Here's an article that explains why this works. It's probably more mathematical detail than you want, but you could show it to someone to justify your approach.
If what you want is the value of the probability density function, p(x), of a normal (Gaussian) distribution of mean mu and standard deviation sigma at x, the formula is
p(x) = exp( ((x-mu)^2)/(2*sigma^2) ) / (sigma * 2 * sqrt(pi))
where pi is the area of a circle divided by the square of its radius (approximately 3.14159...). Using the C standard library math.h, this is:
#include <math>
double normal_pdf(double x, double mu, double sigma) {
double n = sigma * 2 * sqrt(M_PI); //normalization factor
p = exp( -pow(x-mu, 2) / (2 * pow(sigma, 2)) ); // unnormalized pdf
return p / n;
}
Of course, you can do the same in Objective-C.
For reference, see the Wikipedia or MathWorld articles.
It sounds like you want to write a function that yields a curve of a specific shape. Something like y = f(x), for x in [0:10]. You have a constraint on the max value of y, and a general idea of what you want the curve to look like (somewhat bell-shaped, y=0 at the edges of the x range, y=5 when x=5). So roughly, you would call your function iteratively with the x range, with a step that gives you enough points to make your curve look nice.

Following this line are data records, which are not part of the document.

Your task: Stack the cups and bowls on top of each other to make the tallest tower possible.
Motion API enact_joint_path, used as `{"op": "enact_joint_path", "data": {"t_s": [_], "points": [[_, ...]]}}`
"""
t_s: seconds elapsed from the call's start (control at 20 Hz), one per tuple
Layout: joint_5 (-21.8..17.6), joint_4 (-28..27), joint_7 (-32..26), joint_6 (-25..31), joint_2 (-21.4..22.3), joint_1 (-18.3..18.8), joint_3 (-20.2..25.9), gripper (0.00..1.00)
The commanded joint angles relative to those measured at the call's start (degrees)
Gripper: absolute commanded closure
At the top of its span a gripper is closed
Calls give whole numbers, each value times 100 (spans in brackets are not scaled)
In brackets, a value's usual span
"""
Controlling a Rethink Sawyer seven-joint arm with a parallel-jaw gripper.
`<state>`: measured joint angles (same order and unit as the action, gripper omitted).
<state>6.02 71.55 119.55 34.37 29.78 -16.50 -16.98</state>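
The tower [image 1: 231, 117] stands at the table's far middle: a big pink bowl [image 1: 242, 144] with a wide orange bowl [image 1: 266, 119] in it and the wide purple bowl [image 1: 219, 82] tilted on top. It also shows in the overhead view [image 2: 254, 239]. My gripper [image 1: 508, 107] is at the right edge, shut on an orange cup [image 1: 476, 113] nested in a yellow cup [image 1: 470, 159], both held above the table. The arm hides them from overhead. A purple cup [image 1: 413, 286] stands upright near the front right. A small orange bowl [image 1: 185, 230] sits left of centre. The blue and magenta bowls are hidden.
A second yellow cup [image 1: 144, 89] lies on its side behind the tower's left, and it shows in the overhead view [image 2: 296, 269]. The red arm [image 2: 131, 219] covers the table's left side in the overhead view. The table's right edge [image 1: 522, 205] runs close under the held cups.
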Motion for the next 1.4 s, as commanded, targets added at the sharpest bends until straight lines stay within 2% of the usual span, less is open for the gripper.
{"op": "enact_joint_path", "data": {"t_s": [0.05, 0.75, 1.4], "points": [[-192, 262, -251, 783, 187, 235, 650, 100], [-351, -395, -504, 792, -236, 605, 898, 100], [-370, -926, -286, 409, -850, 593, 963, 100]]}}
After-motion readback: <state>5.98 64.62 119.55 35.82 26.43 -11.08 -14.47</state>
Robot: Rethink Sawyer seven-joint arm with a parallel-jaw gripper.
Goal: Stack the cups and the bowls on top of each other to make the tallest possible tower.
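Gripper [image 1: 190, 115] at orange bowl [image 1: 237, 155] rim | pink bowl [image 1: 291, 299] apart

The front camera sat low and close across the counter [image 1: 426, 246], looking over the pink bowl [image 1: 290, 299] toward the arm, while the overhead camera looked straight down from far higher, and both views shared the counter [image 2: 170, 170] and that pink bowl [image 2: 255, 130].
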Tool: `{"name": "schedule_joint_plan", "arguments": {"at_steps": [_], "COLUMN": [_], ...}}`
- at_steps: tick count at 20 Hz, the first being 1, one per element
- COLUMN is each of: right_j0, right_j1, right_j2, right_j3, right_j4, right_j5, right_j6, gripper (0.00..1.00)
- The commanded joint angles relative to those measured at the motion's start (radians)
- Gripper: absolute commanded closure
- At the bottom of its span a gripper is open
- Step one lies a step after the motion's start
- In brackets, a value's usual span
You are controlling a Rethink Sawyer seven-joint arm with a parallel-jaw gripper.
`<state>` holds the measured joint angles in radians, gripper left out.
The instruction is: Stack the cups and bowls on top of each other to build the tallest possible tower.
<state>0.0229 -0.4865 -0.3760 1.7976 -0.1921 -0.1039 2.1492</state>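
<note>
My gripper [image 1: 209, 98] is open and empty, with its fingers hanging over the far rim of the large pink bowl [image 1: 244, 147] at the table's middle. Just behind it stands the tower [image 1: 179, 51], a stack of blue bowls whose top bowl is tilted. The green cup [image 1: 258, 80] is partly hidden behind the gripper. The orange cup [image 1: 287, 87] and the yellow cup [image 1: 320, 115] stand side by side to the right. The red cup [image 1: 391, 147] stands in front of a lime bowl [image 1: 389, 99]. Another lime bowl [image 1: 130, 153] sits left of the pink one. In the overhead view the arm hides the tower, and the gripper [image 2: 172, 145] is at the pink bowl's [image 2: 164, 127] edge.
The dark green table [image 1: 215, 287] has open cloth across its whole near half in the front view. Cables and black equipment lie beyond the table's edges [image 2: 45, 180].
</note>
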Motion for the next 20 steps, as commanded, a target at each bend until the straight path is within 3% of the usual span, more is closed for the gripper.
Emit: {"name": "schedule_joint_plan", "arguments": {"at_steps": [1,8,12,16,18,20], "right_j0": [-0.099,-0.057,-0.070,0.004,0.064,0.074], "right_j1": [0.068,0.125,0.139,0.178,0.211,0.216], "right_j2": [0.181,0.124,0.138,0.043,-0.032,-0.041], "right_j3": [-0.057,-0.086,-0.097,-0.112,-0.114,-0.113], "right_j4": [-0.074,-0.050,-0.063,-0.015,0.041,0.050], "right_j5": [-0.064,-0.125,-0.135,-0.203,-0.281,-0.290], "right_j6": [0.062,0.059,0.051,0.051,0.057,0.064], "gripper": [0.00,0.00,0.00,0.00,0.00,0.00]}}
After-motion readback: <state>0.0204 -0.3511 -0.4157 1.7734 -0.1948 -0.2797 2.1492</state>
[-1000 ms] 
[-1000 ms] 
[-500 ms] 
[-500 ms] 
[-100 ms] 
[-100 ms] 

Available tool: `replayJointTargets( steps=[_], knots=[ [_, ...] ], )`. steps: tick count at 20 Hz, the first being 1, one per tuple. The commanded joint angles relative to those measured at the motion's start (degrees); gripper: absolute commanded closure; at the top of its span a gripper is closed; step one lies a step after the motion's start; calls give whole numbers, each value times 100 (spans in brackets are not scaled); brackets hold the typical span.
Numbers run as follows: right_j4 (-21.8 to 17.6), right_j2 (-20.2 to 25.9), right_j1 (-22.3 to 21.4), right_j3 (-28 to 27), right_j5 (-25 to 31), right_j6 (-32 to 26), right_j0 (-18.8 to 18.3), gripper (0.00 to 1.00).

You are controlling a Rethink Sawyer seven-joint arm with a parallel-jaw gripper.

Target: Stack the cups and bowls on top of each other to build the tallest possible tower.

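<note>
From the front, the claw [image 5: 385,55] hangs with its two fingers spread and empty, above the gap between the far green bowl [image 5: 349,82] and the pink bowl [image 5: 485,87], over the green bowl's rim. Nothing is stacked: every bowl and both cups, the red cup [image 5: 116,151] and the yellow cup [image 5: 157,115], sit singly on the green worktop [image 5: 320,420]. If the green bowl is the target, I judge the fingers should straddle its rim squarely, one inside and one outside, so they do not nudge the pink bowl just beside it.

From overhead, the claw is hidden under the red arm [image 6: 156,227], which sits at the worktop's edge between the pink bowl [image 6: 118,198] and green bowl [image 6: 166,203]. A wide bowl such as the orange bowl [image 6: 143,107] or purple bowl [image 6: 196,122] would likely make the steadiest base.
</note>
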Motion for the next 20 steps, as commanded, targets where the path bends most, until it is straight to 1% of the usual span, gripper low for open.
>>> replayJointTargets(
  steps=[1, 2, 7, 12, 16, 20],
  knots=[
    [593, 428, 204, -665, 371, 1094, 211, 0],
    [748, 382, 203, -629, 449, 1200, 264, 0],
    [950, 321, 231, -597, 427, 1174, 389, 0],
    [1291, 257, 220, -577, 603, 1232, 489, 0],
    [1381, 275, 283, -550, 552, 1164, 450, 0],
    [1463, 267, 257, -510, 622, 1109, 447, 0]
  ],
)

So you really don't need random numbers, and this has nothing to do with probability unless you want it to (as in, you want your curve to look like a the outline of a normal distribution or something along those lines).
If you have a clear idea of what function will yield your desired curve, the code is trivial - a function to compute f(x) and a for loop to call it the desired number of times for the desired values of x. Plot the x,y pairs and you're done. So that's your algorithm - call a function in a for loop.
The contents of the routine implementing the function will depend on the specifics of what you want the curve to look like. If you need help on functions that might return a curve resembling your sample, I would direct you to the reading material in the other answers. :) However, I suspect that this is actually an assignment of some sort, and that you have been given a function already. If you are actually doing this on your own to learn, then I again echo the other reading suggestions.